Spirit Short Story Competition - Winner

Maria Dean

Winner
Title
Human Spirit
Competition
Spirit Short Story Competition

Biography

Maria lives in Yorkshire and writes in between working in a primary school and being a mum to two boys. She has self-published one novel and has two more in progress. This is her first entry to Writing Magazine and she is delighted to have won. When she’s not writing, she enjoys long walks with her dog and reading crime fiction.

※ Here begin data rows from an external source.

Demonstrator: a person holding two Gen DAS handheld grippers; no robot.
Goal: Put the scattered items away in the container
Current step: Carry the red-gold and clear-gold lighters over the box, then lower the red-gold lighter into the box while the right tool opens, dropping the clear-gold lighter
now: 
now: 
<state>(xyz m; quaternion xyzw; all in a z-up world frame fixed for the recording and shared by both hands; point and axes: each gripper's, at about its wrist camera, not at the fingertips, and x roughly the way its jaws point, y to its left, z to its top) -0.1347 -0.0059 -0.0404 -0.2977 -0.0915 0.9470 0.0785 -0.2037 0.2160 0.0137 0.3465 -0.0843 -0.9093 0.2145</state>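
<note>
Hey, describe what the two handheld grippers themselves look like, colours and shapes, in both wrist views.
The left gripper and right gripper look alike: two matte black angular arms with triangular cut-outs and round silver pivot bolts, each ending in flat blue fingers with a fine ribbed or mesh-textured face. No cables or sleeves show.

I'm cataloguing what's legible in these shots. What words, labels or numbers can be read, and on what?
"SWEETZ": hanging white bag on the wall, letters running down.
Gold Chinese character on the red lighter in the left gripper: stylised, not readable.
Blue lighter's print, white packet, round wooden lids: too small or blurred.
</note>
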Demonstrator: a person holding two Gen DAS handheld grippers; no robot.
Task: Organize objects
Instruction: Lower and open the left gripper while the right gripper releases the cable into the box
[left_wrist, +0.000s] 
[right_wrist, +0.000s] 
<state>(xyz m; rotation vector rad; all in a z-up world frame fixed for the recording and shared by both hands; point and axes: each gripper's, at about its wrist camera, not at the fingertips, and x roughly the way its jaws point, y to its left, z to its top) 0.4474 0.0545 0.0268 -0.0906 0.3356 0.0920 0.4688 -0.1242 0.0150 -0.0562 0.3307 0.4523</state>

Human Spirit By Maria Dean

Howard squints at the row of tins, the edges of them blurring into a kaleidoscope of orange and yellows that dance like ballgowns doing a waltz. He blinks, clearing his vision for a second. He isn’t sure if his glasses need cleaning or whether the optician, who had looked about twelve, had been fully qualified when he had visited last week. She had done numerous tests on his eyes involving various bits of equipment, the likes of which Howard had never seen in the seventy years that he has been wearing glasses. Howard had wondered if they had been testing other things unbeknownst to him. It wouldn’t have surprised him if they had been harvesting information from him and selling it on to a third party − but he’s drifting from the task in hand.
He focuses back on the beans. He can’t understand how there can be so many tins of the same thing, but he’ll be damned if he’s paying 97p more for a fancy advertising slogan. He carefully selects one of the cheapest brands and begins to scrutinise the ingredients when he’s distracted by someone loitering to his left.
The person is getting closer and he doesn’t like his personal space invaded; it makes him feel rushed. They probably want the exact same tin that he is holding. He doesn’t move. Usually, the oblivious pensioner routine works a treat, and they give up and move on, but this person isn’t falling for it.
He huffs and risks a glance, but the look leaves him perplexed. He’s not sure whether the person is a he or a she, or, heaven forbid, someone who is neither. He had read about these people in the newspaper and had found the concept so alien that Howard had checked the date on the paper in case it had been the first of April.
He quickly decides that it must be a she – although, he can’t be sure. Her hair is a strange colour. It reminds Howard of Parma Violets, the hideous biconcave sweets that he had been subjected to as a child, their highly perfumed taste leaving him feeling like he’d eaten his mother’s potpourri that had sat on the coffee table collecting dust.
Howard doesn’t understand why people can’t be happy with the hair colour they are born with. Marjory had never dyed her golden blonde hair in the 43 years that they had been married. Even in her last years when the cancer had drained all the colour from her, she had never entertained changing anything of herself and Howard had always been grateful for that.
He pulls himself back to the present and takes another look at the purple-haired woman. Her face is punctuated with tiny holes that are adorned with bits of scrap metal. She looks more like a toolbox than a human being.
There are drawings all over her arms as if a toddler has been let loose with a blue marker pen. He doesn’t understand why anyone would want to graffiti themselves. He imagines what her arms will look like when she reaches his age, the images slipping from the canvas like a Dali painting as her skin begins to loosen from the bone.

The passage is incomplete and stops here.